10) Remove breakpoint, unpause Kafka, and finally release the event thread.
11) Kafka reconnects with ZooKeeper, receives a second Expire, and establishes
a third session.
12) Kafka registers an ephemeral triggered by the first expire (which triggerd
the second session), but, ZooKeeper associates it with the third Session.
13) Kafka tries to register an an ephemeral triggered by the second expire,
but, ZooKeeper already has a stable node.
14) Kafka assumes this node will go away soon, sleeps, and then retries.
15) The node is associcated with a valid session and threfore does not go away
so Kafka remains stuck in the retry loop.
I have tested this with the latest code in trunk and noted the same behavior
(the code looks pretty similar).
I have coded up a potential 0.8.1.1 patch for this issue based on the following
principles:
# Ensure that when the node starts stale nodes are removed in main
#* For Brokers this means remove nodes with the same host name and port
otherwise fail to start (the existing checker logic)

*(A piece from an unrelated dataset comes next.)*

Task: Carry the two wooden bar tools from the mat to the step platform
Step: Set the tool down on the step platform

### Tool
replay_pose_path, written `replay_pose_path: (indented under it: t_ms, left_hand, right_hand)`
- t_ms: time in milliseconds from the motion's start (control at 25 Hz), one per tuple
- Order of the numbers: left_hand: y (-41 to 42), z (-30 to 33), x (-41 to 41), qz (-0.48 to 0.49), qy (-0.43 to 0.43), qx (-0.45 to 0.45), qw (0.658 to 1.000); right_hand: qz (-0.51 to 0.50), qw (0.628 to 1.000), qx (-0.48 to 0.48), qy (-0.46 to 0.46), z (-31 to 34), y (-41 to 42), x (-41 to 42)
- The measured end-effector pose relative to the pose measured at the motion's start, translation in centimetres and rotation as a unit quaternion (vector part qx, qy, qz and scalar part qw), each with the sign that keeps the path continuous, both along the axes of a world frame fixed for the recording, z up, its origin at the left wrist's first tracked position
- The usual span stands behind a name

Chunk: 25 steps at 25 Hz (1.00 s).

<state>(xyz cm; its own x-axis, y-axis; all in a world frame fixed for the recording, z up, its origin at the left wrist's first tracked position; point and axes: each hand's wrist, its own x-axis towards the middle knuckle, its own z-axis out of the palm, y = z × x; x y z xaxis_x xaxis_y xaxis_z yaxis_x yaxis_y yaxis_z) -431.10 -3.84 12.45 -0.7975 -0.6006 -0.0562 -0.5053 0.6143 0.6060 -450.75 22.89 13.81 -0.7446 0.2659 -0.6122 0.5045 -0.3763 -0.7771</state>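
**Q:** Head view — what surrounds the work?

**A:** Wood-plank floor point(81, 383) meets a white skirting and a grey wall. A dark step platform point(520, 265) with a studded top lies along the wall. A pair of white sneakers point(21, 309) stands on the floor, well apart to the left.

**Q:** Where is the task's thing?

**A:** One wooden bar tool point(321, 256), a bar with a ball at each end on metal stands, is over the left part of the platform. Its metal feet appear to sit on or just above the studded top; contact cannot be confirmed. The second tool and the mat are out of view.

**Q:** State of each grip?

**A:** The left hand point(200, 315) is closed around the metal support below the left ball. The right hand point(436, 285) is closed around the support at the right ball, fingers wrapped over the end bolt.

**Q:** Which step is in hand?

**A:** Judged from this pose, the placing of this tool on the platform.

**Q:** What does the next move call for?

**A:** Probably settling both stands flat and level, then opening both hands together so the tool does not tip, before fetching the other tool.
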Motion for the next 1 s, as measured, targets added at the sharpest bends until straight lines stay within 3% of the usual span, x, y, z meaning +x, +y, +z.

#* For Consumer nodes don't worry about stale nodes - the way they are named
should prevent this from ever happening.
# In main add the initial node which should now always work with no looping
required - direct call to createEphemeralPath
# Create a EphemeralNodeMonitor class that contains:
#* IZkDataListener
#* IZkStateListener
# The users of this class provide a path to monitor and in a closure that
defines what to do when the node is not found
# When the state listener is notifed about a new session it checks to see if
the node is already gone:
#* Yes, call the provided function
#* No, ignore the event
# When the data listener is notified of a deletion it does the same thing
# Both the Broker and Comsumer registation use this new class in the same way
they curently use their individual state listeners. There only change in
behavior is to call createEphemeralPath directly (and avoid the looping code).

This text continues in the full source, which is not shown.